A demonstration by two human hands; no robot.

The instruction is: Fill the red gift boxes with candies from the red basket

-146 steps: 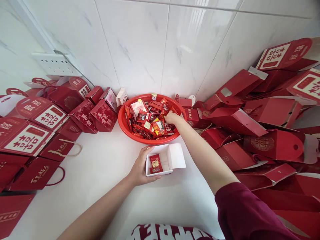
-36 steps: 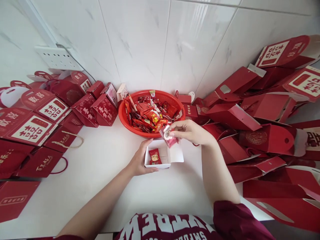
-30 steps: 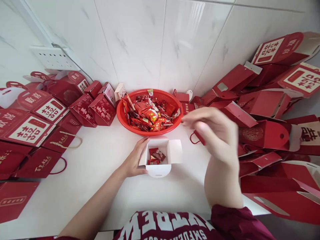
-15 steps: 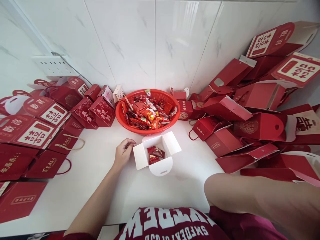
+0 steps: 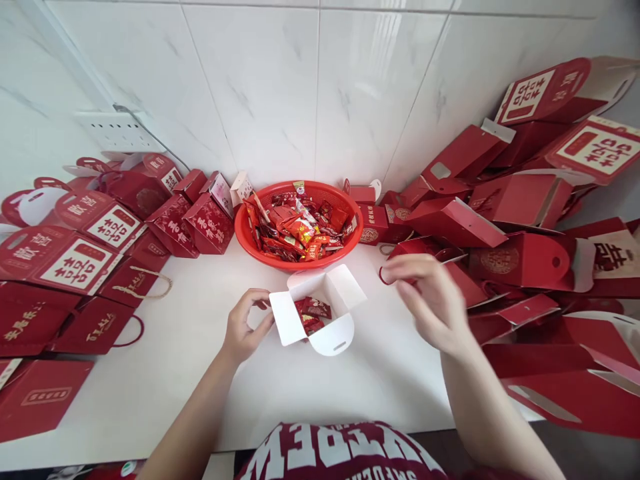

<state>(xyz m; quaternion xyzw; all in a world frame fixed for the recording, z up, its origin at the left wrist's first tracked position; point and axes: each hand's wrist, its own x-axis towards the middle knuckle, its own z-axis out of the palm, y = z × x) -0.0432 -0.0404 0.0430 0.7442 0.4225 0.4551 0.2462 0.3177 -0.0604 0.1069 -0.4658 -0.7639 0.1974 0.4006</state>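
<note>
A small open gift box (image 5: 340,293), white on the inside, sits on the white counter (image 5: 190,347) in front of a red basket (image 5: 250,245) full of wrapped candies (image 5: 300,230). A few red candy packets (image 5: 313,313) lie inside the box. My left hand (image 5: 245,327) touches the box's left flap with curled fingers. My right hand (image 5: 430,300), blurred by motion, hovers to the right of the box with fingers spread and nothing in it.
Red gift boxes with white labels (image 5: 75,260) and corded red bags crowd the left side. A heap of unfolded red boxes (image 5: 520,220) fills the right. A white power strip (image 5: 117,130) hangs on the tiled wall.
My right hand dropped a candy into the box, pulled away low, and now is back beside the box. The box turned and its flaps opened out; my left hand shifted to its left flap.
</note>
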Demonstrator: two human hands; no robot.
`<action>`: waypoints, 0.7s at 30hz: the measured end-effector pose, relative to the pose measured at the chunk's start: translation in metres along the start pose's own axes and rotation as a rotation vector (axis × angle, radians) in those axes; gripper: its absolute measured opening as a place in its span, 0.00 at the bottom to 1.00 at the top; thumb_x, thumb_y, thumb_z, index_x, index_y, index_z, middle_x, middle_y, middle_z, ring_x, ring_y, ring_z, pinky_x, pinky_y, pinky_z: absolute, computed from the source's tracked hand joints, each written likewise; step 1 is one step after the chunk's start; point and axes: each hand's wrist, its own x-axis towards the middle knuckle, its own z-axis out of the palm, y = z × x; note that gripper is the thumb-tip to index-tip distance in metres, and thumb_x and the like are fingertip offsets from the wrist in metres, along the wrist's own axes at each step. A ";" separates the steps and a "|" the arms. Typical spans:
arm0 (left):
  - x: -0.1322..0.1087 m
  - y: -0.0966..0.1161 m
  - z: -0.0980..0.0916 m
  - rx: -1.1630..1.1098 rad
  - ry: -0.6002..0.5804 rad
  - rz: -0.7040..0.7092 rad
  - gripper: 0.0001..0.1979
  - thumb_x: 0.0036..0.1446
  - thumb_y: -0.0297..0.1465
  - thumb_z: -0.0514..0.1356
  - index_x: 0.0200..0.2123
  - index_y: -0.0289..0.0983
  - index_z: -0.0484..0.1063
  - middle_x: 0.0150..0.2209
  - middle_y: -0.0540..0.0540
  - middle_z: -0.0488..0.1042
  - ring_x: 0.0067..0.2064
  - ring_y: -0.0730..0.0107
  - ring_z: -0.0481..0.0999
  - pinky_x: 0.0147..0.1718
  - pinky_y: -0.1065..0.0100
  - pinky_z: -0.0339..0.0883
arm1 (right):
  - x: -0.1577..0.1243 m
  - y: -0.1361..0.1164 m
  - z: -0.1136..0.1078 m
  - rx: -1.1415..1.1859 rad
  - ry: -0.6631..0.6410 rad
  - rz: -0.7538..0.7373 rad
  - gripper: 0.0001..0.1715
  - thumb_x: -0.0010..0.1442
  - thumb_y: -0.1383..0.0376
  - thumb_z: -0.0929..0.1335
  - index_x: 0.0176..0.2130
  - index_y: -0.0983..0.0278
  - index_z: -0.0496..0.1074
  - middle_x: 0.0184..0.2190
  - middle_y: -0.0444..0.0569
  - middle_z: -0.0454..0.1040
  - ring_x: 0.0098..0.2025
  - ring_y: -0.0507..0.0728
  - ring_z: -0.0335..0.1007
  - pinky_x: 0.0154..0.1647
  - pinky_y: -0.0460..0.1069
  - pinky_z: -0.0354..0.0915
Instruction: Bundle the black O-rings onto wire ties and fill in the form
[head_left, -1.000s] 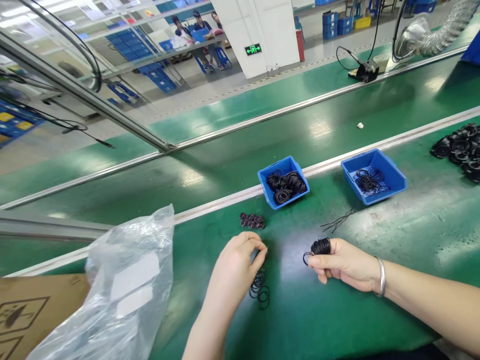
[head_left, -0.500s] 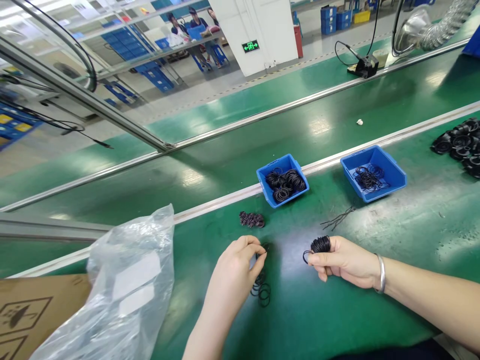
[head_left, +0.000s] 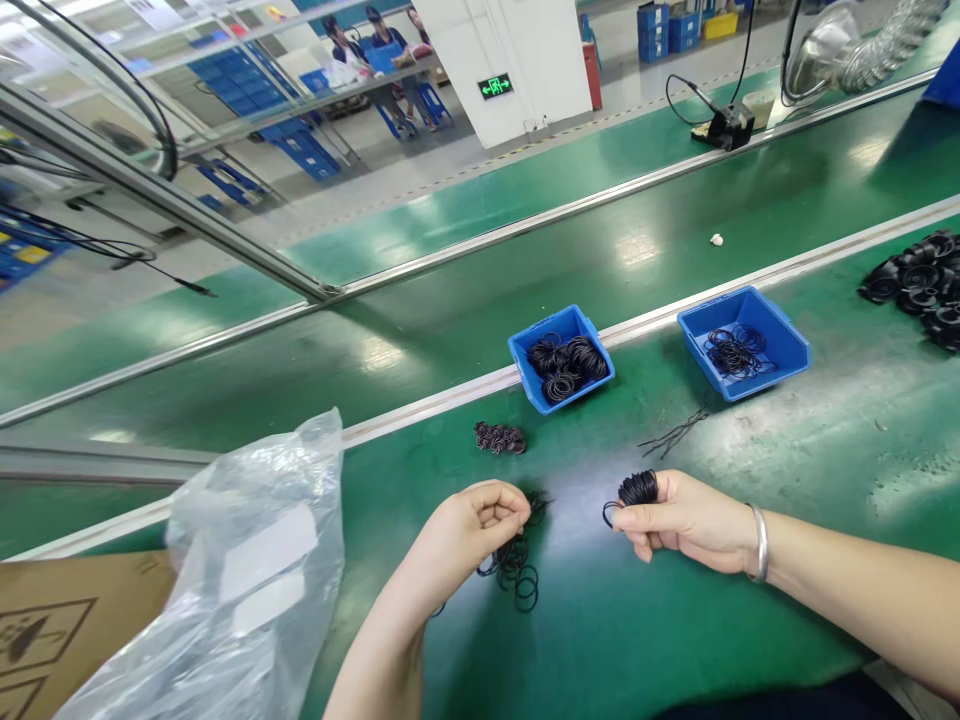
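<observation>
Head view, one bench position.

Hands: right hand (head_left: 690,520) is closed. Its thumb and forefinger clamp a stack of O-rings (head_left: 637,488), thin and black, with one ring hanging loose at the fingertip side. Left hand (head_left: 469,525) is curled with fingertips pinched together over the loose O-rings (head_left: 517,572) on the green belt. I cannot tell whether a ring is actually between the fingers.

Progress (judgement): gathering is part done. A good number of rings already sit in the right-hand stack, and a small scatter still lies flat under and just beside the left fingertips.

Containers:
- near blue bin (head_left: 519,350), beyond the left hand: several dense coils of black rings, floor mostly covered.
- second blue bin (head_left: 784,338), beyond the right hand: a thin tangle of rings, much bare floor showing.
- clear plastic bag (head_left: 247,570), outboard of the left forearm, crumpled over a cardboard box (head_left: 60,630). Contents of both are hidden.

Other:
- small dark bundle (head_left: 499,438) between the left hand and the near bin.
- thin dark strands (head_left: 675,435) ahead of the right hand.
- heap of black moulded parts (head_left: 915,285) well off to the right.
</observation>
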 end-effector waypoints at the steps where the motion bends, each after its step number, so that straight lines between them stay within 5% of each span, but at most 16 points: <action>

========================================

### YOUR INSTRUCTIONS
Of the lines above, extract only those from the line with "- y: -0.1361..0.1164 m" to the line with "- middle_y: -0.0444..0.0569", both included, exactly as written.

### WRITTEN SOLUTION
  - y: -0.1361..0.1164 m
  - z: -0.1136..0.1078 m
  - rx: -1.1415..1.1859 rad
  - ry: -0.6631..0.6410 rad
  - rz: -0.7538..0.7373 rad
  - gripper: 0.0001..0.1715
  - thumb_x: -0.0010..0.1442
  - thumb_y: -0.1383..0.0376
  - thumb_z: -0.0929..0.1335
  - index_x: 0.0176..0.2130
  - index_y: -0.0983..0.0278
  - index_z: -0.0496..0.1074
  - middle_x: 0.0184..0.2190
  - middle_y: -0.0444..0.0569

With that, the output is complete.